Assume this situation lasts for a long time with no idle periods, and suddenly B becomes active. B's
virtual time will be updated to (A's vt + C's vt)/2, effectively landing in the middle between A's and
C's virtual time. The effect - B, having no RT guarantees, will be punished and will not be allowed to
transfer until C's virtual time catches up.

If the interface had a higher capacity, for example 100Mbit, this example would behave perfectly fine
though.

Let's look a bit closer at the above example - it "cleverly" invalidates one of the basic things LS
criterion tries to achieve - equality of all virtual times across class hierarchy. Leaf classes without
RT service curves are literally left to their own fate (governed by messed up virtual times).

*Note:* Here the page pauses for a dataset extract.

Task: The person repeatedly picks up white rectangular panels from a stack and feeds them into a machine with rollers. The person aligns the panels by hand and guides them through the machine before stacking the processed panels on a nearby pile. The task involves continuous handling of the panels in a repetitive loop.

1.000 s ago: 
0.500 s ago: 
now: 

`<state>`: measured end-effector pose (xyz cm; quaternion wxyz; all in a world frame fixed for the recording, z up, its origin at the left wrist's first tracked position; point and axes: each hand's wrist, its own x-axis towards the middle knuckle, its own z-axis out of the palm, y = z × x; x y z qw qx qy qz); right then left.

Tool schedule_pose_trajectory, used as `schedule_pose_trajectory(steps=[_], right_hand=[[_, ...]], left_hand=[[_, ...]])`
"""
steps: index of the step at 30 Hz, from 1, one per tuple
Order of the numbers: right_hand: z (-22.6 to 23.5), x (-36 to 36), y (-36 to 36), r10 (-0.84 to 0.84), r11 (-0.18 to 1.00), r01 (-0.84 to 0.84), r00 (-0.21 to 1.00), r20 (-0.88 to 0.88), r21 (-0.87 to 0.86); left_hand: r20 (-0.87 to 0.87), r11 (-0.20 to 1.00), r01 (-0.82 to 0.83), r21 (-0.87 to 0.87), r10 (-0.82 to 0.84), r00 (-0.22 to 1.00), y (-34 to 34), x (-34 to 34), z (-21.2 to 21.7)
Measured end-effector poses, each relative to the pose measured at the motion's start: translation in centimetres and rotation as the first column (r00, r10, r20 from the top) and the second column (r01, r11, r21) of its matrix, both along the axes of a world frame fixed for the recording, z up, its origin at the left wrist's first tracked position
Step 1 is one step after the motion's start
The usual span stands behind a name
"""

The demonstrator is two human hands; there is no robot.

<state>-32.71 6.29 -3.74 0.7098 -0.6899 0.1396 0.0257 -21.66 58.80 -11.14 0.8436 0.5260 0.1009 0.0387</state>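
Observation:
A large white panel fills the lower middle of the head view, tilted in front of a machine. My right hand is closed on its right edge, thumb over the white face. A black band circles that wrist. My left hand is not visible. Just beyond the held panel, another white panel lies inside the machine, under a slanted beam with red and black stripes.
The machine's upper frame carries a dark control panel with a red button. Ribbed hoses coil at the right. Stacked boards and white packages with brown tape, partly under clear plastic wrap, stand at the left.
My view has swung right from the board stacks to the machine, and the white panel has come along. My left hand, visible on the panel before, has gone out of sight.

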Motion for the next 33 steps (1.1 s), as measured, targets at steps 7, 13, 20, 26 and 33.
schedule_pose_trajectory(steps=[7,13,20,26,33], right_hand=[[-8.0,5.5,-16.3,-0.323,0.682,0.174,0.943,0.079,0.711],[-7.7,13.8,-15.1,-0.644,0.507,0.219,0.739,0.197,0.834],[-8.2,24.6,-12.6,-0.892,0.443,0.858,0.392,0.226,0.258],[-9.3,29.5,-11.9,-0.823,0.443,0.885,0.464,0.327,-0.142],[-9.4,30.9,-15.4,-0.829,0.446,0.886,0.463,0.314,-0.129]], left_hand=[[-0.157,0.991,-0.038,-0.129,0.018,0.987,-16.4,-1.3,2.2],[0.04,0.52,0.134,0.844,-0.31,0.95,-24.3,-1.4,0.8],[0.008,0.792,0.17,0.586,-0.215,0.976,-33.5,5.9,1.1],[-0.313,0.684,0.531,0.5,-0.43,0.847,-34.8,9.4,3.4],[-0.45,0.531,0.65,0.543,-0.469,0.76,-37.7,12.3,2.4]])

Also, it doesn't make much sense. Class A will always be guaranteed up to 8Mbit, and this is more than
any absolute bandwidth that could happen from its LS criterion (excluding trivial case of only A being
active). If the bandwidth taken by A is smaller than absolute value from LS criterion, the unused part
will be automatically assigned to other active classes (as A has idling periods in such case). The only
"advantage" is, that even in case of low bandwidth on average, bursts would be handled at the speed
defined by RT criterion. Still, if extra speed is needed (e.g. due to latency), non linear service curves
should be used in such case.

In the other words: the LS criterion is meaningless in the above example.

You can quickly "workaround" it by making sure each leaf class has RT service curve assigned (thus
guaranteeing all of them will get some bandwidth), but it doesn't make it any more valid.

Keep in mind - if you use nonlinear curves and irregularities explained above happen only in the first
segment, then there's little wrong with "overusing" RT curve a bit:

A - ls 5.0Mbit, rt 9Mbit/30ms, then 1Mbit
B - ls 2.5Mbit
C - ls 2.5Mbit

Here, the vt of A will "spike" in the initial period, but then A will never get more than 1Mbit until B &
C catch up. Then everything will be back to normal.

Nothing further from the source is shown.